Collateral estoppel "bars the relitigation of 'an issue of fact or law actually litigated and resolved in a valid court determination essential to the prior judgment.'" Nicotra v CNY Family Care, LLP, 184 AD3d 1191, 1193 (4th Dept 2020) (citation omitted). This doctrine is applicable where "four conditions are fulfilled: (1) the issues in both proceedings are identical, (2) the issue in the prior proceeding was actually litigated and decided, (3) there was a full and fair opportunity to litigate in the prior proceeding, and (4) the issue previously litigated was necessary to support a valid and final judgment on the merits." Id. (citation omitted). "The doctrine of collateral estoppel is based on the principle that a party, or one in privity with a party, should not be allowed to relitigate an issue previously decided against it." Homes v McCrea, 186 AD3d 1043, 1044 (4th Dept 2020). "Whether collateral estoppel applies is . . . a question of law turning on the identity of the issues involved and whether there was a full and fair opportunity to litigate the issue in the prior proceeding." Matter of Guimarales [New York City Bd. of Educ.- Roberts], 68 NY2d 989, 991 (1986). "The party seeking to invoke collateral estoppel has the burden to show the identity of the issues, while the party trying to avoid application of the doctrine must establish the lack of a full and fair opportunity to litigate." Matter of Dunn, 24 NY3d 699, 704 (2015).

Here, there is no question that there was an identity of issues and a full and fair opportunity to litigate when this very action was removed to Bankruptcy Court following Condado's filing. Rather, Condado most ardently takes aim at the ability of the Bankruptcy Court to make determinations on these issues that carry over upon the remand to this Court. Both parties discuss at length the decision rendered by the Bankruptcy Court in this action when this matter was removed to Bankruptcy Court after Condado's voluntary Chapter 11 filing, a filing Condado acknowledges was made for the purpose of avoiding the posting of the undertaking required by this Court in September 2020.

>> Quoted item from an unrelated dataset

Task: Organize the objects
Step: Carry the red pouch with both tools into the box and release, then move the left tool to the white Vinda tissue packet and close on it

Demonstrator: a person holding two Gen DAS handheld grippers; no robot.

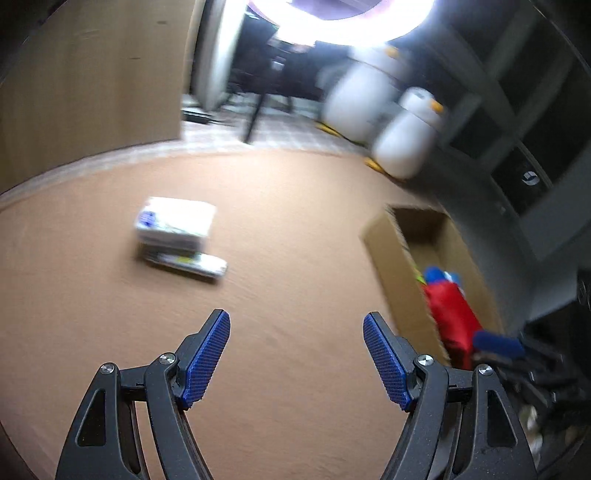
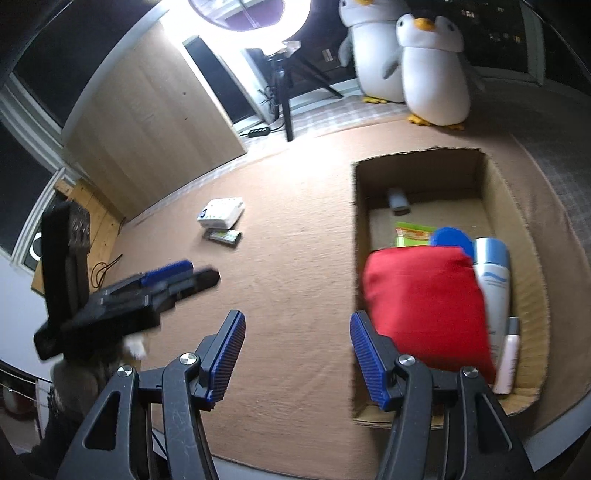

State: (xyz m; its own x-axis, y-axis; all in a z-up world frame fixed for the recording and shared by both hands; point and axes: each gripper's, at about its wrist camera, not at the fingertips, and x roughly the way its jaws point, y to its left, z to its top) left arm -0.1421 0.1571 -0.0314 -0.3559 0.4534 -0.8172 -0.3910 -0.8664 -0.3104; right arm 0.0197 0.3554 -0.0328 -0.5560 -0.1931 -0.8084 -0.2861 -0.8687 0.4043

Defendants argue that a full opportunity to litigate was not presented in the Bankruptcy Court because discovery did not occur on the issues determined therein. For the reasons stated elsewhere in this Decision, the Court disagrees that discovery on those issues was warranted or necessary.

The doctrine of collateral estoppel applies to bar the relitigation of an issue determined by a Bankruptcy Court. See Bauhouse Group I, Inc. v Kalikow, 190 AD3d 401 (1st Dept 2021); Little Rest Twelve, Inc. v Zajic, 187 AD3d 545 (1st Dept 2020); Breslin Realty Dev. Corp. v Shaw, 72 AD3d 258, 265 (2nd Dept 2010); McNeary v Senecal, 197 AD3d 835, 836 (3rd Dept 1993); Tutor Perini Building Corp., individually and as to Count I of the Complaint, on behalf of all others similarly situated v New York Regional Center, LLC, et al., 2021 WL 965909, *22 (SDNY March 15, 2021). Specifically, a bankruptcy court can resolve issues relating to specific performance. See McNeary, 197 AD3d at 837. Particularly where, as here, the order dismissing the bankruptcy expressly states "that all of its orders would survive the dismissal," as 11 U.S.C. §349(b) permits. United States for Use & Benefit of Island Insulation Servs., Inc. v DCI Danaco Contractors, Inc., No. 07-CV-1165 (SJ), 2008 WL 1148075, at *4 (EDNY Dec. 23, 2008).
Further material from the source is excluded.